Another reward is once you are in EMS, your family grows significantly. I see my partner a third of my life! We spend holidays together and hang out outside of work. We all look out for each other just like we are blood relatives.

How did you train for this job?

EMS is a series of stepping stones.

You must go to school or classes to become an EMT. Most EMT classes are around 150 hours or one semester, and one of the requirements is that you do ride-along time in an ambulance.

The second stepping stone is advanced EMT. You must go to classes or school to become an advanced EMT. This is normally 150 hours or one semester and a minimum of 100 hours of ride-along time.

To become a paramedic, you must have finished your advanced EMT and then complete some basic core classes at school — English, math, anatomy, etc. Then you go to school for one to 1.5 years and complete a minimum of 550 ride-along hours.

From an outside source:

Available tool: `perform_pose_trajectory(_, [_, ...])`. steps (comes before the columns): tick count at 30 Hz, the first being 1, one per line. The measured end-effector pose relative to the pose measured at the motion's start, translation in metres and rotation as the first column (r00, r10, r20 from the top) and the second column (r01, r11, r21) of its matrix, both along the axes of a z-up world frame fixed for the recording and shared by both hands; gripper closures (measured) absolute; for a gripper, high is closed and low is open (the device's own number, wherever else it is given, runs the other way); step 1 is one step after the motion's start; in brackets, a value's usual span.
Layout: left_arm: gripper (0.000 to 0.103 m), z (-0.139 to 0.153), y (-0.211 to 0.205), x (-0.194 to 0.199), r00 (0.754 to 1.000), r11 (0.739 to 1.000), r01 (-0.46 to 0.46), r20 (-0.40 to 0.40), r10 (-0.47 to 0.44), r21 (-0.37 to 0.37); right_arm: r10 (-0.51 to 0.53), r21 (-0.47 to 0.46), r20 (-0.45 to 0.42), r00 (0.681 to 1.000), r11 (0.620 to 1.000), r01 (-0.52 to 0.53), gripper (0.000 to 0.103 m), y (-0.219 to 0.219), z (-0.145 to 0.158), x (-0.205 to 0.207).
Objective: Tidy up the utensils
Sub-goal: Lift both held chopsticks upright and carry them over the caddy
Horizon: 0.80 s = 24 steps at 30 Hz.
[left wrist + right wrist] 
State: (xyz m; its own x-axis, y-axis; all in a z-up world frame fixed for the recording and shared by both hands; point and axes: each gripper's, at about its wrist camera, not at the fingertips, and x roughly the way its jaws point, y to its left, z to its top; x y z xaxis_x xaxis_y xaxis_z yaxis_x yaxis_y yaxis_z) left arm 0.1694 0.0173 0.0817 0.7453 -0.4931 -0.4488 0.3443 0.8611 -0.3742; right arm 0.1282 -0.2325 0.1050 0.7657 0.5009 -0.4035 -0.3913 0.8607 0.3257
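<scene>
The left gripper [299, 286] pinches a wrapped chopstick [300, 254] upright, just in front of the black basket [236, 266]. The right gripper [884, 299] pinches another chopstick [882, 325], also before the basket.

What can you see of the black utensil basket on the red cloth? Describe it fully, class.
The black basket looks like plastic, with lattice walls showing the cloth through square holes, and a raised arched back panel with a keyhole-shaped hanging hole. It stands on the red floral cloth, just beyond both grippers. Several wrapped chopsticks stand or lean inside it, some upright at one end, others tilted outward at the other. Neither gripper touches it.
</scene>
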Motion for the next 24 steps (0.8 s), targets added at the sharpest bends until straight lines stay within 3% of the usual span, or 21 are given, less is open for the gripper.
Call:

Can you describe one particular moment or day on the job that gave you real satisfaction?

I was working one day, and we got a call for an 18-year-old female not breathing, possibly overdosed on an unknown substance. When we arrived, we found the father performing CPR on the female. We determined she was not breathing, and she did not have a heartbeat. We began and continued CPR on her. Within five minutes she had a heartbeat but was not breathing. We began to breathe for her with our supplies. 

I suspected that she had overdosed on some type of opioid and administered a medication to reverse the side effects of the opioid. She began breathing on her own and we transported her to the hospital. After we arrived at the hospital, she was able to talk and was back to normal. She took my hand and thanked me for saving her life, she told me that she had just found out she was pregnant and that her boyfriend had left her. She did not know what she was going to do and had decided to harm herself. I told her that I was always here to listen.

2020 made four years sober for this woman, and I hear from her often. Every time I see her and her child, I get reminded that I not only saved one life that day, I changed the lives of multiple people. I saved her life, her daughter’s life but I also made a difference in her mother and father’s lives, and her whole family. This is why I do what I do.